→ ACTIVITY:
Check each line of the data for the string "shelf". Report how many have it, and give nothing else.

Start of Block

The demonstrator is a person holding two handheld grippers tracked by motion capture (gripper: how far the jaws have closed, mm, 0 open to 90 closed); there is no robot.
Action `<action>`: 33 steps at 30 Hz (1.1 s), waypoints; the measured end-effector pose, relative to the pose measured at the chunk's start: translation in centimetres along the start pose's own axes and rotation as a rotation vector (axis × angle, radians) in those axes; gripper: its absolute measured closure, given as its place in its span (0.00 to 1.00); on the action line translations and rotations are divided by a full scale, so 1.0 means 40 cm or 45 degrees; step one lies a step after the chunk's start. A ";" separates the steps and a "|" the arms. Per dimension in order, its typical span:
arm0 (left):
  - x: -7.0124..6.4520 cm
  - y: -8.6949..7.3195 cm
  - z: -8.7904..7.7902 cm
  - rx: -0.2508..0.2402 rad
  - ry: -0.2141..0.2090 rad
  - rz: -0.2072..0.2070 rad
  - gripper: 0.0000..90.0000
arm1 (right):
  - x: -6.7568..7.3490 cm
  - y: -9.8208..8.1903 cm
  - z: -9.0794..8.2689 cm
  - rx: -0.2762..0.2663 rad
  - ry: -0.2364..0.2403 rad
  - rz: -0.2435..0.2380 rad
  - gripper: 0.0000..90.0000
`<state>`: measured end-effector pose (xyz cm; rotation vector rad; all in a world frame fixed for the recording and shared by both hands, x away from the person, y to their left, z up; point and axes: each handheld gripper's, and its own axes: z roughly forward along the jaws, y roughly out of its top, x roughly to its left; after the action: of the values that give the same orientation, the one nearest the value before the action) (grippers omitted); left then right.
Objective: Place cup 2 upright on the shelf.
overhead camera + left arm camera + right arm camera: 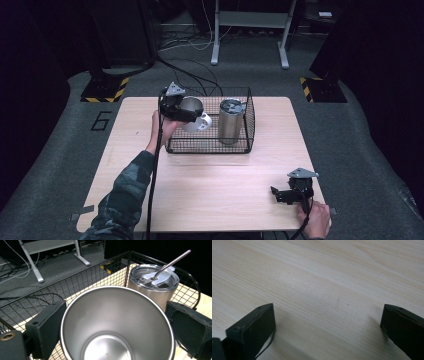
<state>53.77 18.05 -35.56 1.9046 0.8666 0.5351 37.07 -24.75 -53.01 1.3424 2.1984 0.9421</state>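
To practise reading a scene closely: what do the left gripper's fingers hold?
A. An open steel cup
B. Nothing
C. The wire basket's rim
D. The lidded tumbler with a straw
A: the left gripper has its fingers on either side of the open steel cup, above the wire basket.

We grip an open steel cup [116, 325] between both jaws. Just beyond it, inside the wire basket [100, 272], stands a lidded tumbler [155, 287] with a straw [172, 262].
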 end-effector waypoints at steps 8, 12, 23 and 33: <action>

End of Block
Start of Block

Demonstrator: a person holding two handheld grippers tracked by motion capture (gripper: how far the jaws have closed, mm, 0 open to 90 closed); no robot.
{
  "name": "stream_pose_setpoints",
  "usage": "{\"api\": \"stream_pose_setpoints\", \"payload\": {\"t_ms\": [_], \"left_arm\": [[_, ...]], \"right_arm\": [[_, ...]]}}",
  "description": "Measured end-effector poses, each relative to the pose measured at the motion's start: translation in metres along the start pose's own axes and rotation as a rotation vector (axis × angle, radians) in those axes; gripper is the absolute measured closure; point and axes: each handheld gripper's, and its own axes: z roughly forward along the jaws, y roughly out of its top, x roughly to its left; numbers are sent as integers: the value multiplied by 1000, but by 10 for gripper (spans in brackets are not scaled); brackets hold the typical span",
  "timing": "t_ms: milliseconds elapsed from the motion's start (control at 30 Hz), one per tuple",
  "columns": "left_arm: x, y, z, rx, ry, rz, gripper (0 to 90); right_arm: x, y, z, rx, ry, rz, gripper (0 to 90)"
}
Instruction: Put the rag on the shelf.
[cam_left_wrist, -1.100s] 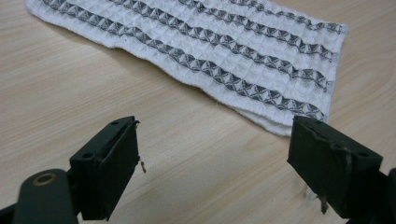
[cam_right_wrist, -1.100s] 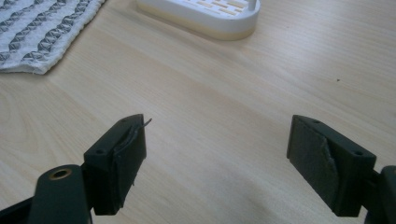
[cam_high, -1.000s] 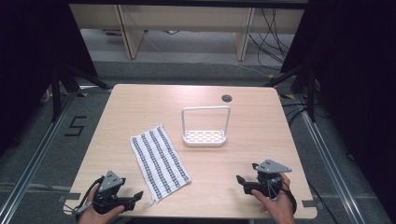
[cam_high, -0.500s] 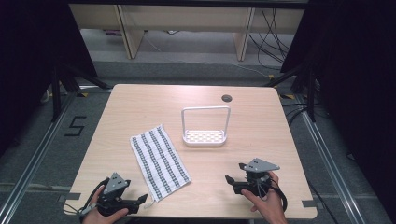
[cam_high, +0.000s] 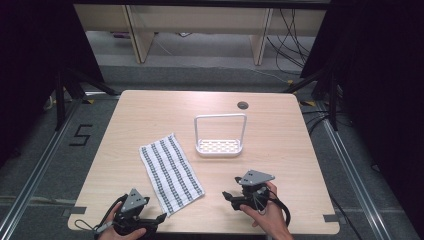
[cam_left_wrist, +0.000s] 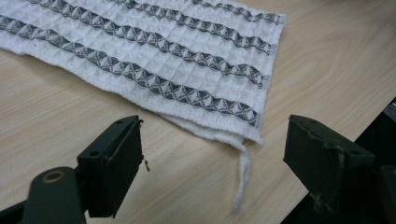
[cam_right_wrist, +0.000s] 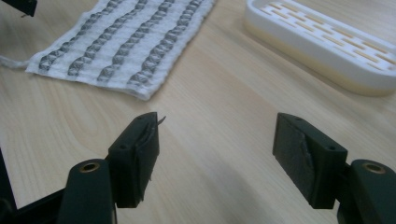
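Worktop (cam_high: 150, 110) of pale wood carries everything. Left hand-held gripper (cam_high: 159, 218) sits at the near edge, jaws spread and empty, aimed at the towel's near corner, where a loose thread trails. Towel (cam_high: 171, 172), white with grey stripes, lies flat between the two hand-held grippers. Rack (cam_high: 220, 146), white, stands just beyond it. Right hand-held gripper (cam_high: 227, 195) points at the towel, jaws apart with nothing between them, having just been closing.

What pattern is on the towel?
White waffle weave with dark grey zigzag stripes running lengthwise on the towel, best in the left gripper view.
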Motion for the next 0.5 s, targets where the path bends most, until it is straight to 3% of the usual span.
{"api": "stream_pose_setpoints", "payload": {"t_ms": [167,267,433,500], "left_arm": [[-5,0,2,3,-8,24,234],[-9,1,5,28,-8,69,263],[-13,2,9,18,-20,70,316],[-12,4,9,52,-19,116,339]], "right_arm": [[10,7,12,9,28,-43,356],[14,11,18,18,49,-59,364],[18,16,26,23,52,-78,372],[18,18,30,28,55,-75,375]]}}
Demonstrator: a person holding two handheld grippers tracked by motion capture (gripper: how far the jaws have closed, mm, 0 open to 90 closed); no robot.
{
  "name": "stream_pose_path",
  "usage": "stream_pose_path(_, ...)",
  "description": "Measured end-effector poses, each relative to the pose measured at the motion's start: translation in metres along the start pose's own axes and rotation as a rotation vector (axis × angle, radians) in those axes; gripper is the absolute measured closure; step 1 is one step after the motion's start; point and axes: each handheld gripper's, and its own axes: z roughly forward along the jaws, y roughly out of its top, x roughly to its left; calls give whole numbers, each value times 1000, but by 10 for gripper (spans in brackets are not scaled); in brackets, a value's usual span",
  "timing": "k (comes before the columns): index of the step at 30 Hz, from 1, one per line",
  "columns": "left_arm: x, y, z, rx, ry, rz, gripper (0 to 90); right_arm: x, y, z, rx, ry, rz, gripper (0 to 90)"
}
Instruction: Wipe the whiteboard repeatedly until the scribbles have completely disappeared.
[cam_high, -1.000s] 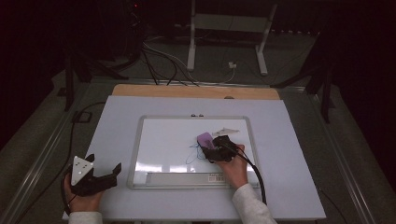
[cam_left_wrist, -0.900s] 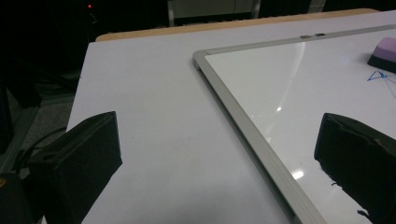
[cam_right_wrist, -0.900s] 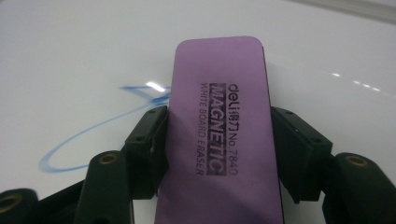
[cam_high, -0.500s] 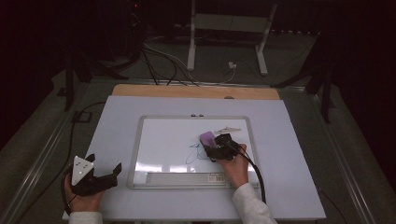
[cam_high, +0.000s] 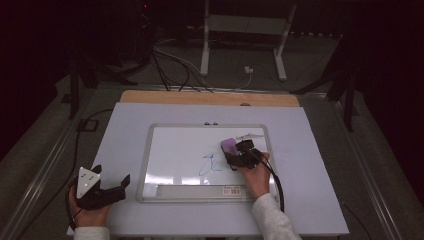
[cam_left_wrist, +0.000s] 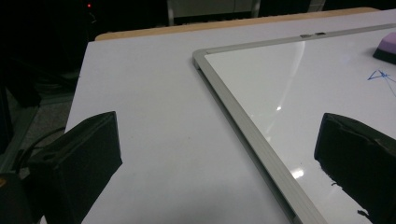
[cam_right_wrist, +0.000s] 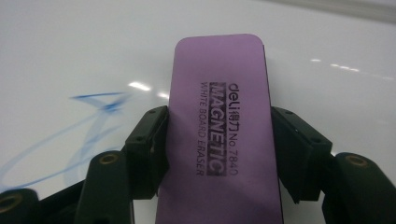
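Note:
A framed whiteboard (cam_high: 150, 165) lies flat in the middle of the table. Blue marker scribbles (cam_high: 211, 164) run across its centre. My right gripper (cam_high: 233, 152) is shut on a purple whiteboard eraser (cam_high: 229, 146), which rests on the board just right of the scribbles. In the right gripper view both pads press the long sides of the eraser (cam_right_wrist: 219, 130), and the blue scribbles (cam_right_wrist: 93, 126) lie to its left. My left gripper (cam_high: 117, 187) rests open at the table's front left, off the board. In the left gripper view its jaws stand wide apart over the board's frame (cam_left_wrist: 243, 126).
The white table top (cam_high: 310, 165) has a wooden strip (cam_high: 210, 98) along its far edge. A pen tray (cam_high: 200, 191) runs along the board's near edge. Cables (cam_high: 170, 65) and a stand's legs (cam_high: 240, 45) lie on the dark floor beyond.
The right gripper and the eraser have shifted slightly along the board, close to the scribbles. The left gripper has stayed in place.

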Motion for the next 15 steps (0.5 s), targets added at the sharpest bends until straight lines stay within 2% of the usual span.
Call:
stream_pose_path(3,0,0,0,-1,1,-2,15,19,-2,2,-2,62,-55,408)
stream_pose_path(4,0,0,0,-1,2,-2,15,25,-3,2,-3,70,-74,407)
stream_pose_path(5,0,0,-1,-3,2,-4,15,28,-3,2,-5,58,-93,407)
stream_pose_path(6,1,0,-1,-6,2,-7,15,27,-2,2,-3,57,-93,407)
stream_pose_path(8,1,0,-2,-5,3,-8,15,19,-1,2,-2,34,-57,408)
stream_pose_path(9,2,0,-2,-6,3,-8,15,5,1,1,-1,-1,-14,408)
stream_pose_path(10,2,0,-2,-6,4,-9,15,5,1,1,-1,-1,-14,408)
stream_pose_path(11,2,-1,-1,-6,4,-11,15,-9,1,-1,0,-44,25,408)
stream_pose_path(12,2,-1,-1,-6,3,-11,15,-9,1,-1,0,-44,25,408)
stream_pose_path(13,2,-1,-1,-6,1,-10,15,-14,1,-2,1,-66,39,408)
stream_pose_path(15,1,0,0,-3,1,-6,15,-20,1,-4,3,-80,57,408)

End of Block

→ PROBLEM SOLUTION:
2